Europe’s common currency is, after all, facing the biggest crisis of its eleven-year-long life, one that is now stirring fears of a fresh liquidity crisis in the world’s banks.
Given the paucity of good policy options for this crisis, where is the euro’s fair value over the medium to longer term? Not surprisingly, currency analysts are calling for a bottom that’s far beneath the euro’s current value of around $1.27. Where they differ is at what level the euro eventually stabilizes and on the speed with which it will get there.
Some have drastic forecasts: Stephen Jen, managing director of macroeconomics and currencies at hedge fund BlueGold Capital Management, sees the euro dropping to parity against the dollar in just a few months. The sovereign debt crisis will lead foreign central banks to shun the euro as a reserve currency, he said.

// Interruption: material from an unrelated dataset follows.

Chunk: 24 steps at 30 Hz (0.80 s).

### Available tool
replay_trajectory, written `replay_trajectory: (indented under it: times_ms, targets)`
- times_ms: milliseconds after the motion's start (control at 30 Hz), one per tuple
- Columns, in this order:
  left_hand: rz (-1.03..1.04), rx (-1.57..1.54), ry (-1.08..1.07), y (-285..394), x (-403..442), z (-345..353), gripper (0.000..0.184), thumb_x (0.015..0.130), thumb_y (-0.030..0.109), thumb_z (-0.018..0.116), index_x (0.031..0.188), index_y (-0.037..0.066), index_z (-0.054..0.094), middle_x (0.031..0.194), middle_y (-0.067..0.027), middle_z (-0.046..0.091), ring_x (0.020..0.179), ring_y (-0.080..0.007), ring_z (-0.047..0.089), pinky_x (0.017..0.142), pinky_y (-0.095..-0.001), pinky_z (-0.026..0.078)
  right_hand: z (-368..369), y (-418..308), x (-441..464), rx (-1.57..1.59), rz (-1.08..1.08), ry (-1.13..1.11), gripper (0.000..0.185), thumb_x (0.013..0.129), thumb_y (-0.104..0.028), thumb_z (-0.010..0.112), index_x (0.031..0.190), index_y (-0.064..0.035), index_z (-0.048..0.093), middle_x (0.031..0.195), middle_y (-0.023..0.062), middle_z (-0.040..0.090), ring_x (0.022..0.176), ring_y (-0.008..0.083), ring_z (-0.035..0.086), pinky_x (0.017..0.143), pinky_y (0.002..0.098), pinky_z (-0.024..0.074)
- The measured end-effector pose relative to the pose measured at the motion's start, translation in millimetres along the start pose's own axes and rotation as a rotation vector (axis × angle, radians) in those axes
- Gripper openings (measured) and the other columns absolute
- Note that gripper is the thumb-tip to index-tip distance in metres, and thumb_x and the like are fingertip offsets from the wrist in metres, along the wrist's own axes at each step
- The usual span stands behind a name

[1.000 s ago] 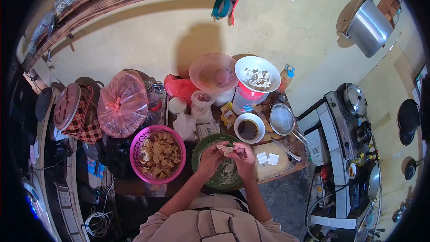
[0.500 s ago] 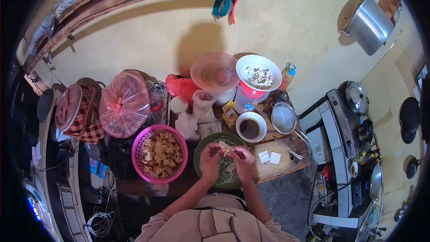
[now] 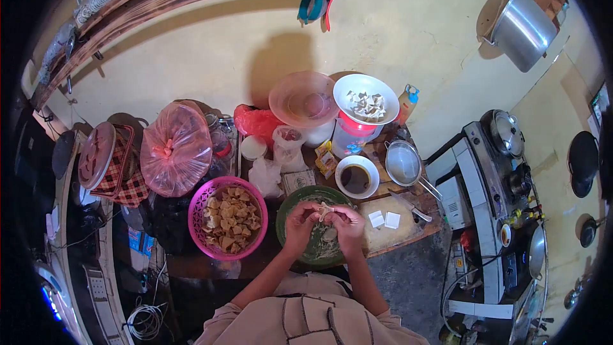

BNP Paribas analysts have the same target but a longer time frame. According to a recent research note, they see the euro crossing the $1.00 threshold in 2011, partly because the crisis has meant that “European bond markets are no longer a homogenous entity,” which portends a decline in capital flows into the euro.
While those calls may seem extreme, it’s worth noting that the euro is still significantly overvalued by various measures.
According to purchasing power parity, which takes account of different currencies’ spending power, the euro’s fair value is just above $1.16, says Win Thin, a currency strategist at Brown Brothers Harriman. Conveniently, that’s also the level at which the euro was launched on Jan. 1, 1999.
In fact, the euro’s long-run average value is near the same number, at $1.20, a figure that takes into account a range of values between its November 2000 low of $0.84 and its July 2008 high near $1.60.
David Gilmore, a partner of Foreign Exchange Analytics, points out that markets don’t typically revert back to the mean and then stay there. They tend to overshoot. So, he thinks the euro could perhaps get to $1.10 before it stabilizes.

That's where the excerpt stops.